Remember the good times. There must be some great memories. Maybe it was that vacation. Or the silly thing Kobe did. Or the laughter of Gigi. I don’t know what it was that you enjoyed, but focus on those good memories. My daughter has been all about recreating memories she had with her dad—returning to places she visited with him. Those memories will fade with time if they aren’t tended. Don’t let them die.
Be fierce in your determination. I know many who think survival is a noble goal. Don’t be one of those! Make a determination in your heart that you will allow this grief, this unexpected and unwanted loss, to make you into something you never dared to be before. Determine you will walk this journey with integrity and character few have seen before, and that you will allow it to change you.
Let your heart be softened. I know it’s hard. It is so easy to allow our hearts to become hardened when we face the pain of this world. We have a choice: we can let the pain and loss make us bitter or better. Choose better. Choose to let the pain soften your heart to become compassionate to those around you. Let the pain give you a passion for helping other widows and orphans who are hurting just like you are today.
Embrace the journey. I know it may sound strange, but you have a remarkable opportunity ahead of you. The journey is what changes you. It’s not the pain or the loss, but it is the journey where we learn to look beyond ourselves, to see not our circumstances but the many ways we are loved. If you allow it, the journey will forever change you in ways you never dreamed possible.
Tell your story. So many of us want to hide behind a façade that says life is perfect. Don’t be afraid to let your children, your family, your friends—even the world—see your grief and your pain. Telling our stories helps us see the many ways we have been blessed, even in the midst of our pain.

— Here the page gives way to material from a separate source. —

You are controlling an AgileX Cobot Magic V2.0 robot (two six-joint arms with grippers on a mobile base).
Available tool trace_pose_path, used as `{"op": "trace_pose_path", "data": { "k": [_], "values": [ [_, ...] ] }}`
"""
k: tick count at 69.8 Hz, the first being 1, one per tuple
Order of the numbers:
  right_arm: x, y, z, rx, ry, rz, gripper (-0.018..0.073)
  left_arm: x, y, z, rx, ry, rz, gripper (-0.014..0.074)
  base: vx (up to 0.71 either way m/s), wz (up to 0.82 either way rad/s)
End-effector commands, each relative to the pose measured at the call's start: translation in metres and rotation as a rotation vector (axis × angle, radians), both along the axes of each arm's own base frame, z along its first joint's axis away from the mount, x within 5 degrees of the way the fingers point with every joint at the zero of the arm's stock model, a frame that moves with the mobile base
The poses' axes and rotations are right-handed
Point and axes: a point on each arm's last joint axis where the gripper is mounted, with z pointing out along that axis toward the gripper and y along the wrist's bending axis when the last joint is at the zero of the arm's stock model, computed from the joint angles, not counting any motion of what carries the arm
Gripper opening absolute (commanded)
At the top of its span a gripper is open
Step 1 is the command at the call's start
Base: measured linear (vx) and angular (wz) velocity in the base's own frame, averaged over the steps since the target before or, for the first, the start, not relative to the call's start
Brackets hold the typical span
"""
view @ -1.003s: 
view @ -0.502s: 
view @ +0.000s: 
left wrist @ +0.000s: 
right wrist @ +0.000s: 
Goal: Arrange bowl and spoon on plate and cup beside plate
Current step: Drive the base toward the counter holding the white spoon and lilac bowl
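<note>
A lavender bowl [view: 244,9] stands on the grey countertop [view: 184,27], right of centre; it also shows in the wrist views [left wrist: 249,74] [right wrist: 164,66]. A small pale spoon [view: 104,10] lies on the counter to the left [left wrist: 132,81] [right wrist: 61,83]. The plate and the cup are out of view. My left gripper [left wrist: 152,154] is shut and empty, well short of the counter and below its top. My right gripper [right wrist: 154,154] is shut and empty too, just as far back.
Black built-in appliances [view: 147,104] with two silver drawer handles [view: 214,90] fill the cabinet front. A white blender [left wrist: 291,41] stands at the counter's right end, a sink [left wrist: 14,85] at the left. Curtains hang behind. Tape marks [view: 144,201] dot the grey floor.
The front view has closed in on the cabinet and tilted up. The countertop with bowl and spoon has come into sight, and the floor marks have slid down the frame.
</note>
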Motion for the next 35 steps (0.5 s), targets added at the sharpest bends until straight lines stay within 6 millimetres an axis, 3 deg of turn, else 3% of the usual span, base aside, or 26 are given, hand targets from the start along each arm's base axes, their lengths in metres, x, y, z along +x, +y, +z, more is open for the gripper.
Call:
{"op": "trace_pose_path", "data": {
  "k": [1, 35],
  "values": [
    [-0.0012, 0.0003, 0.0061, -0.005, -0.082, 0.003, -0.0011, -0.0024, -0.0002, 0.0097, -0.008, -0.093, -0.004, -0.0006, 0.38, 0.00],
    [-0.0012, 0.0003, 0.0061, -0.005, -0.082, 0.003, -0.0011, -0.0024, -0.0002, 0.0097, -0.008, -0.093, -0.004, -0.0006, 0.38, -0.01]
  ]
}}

Make room for God. I don’t know where you stand in your relationship with God, but make room for Him. He is the One who is able to take this awful situation and create something beautiful. He is the only One who is able to bring you and your children true and complete healing.
I know you may be angry with God right now, blaming Him for allowing your precious family to perish. I get it. I was so angry at God, too. But God was near me, just as He always near the broken-hearted (Psalm 34:18). I didn’t understand the hurt and the pain, but I know we live in a broken world where bad things happen. But I found that God was with me, carrying me every step of the way.
He loved me as I hated Him. He held me close as I fought to run away from Him. He caught every tear I cried and held it in His hand. And as I made room for Him, He changed me. He made me more passionate and compassionate. He gave me a heart for Him and a heart for others. And He took my pain and gave me a purpose—the opportunity to minister to others who are walking through similar pain.
And I know He wants to do the same for you and your children. He wants to have the opportunity to let you see His mercies are new every morning and His faithfulness never ends (Lamentations 3:10). He wants to quiet you with His love as you grieve over your loss (Zephaniah 3:17). He wants to give you a purpose bigger than anything you could ask or imagine (Ephesians 3:20).
But it requires you to surrender your pain to Him. To let Him do His work in you in the midst of this pain.
I know your hearts are broken, but you are surrounded by the prayers of so many. Hold on as you experience a journey you never wanted but one that will one day give you fulfillment beyond anything you dreamed.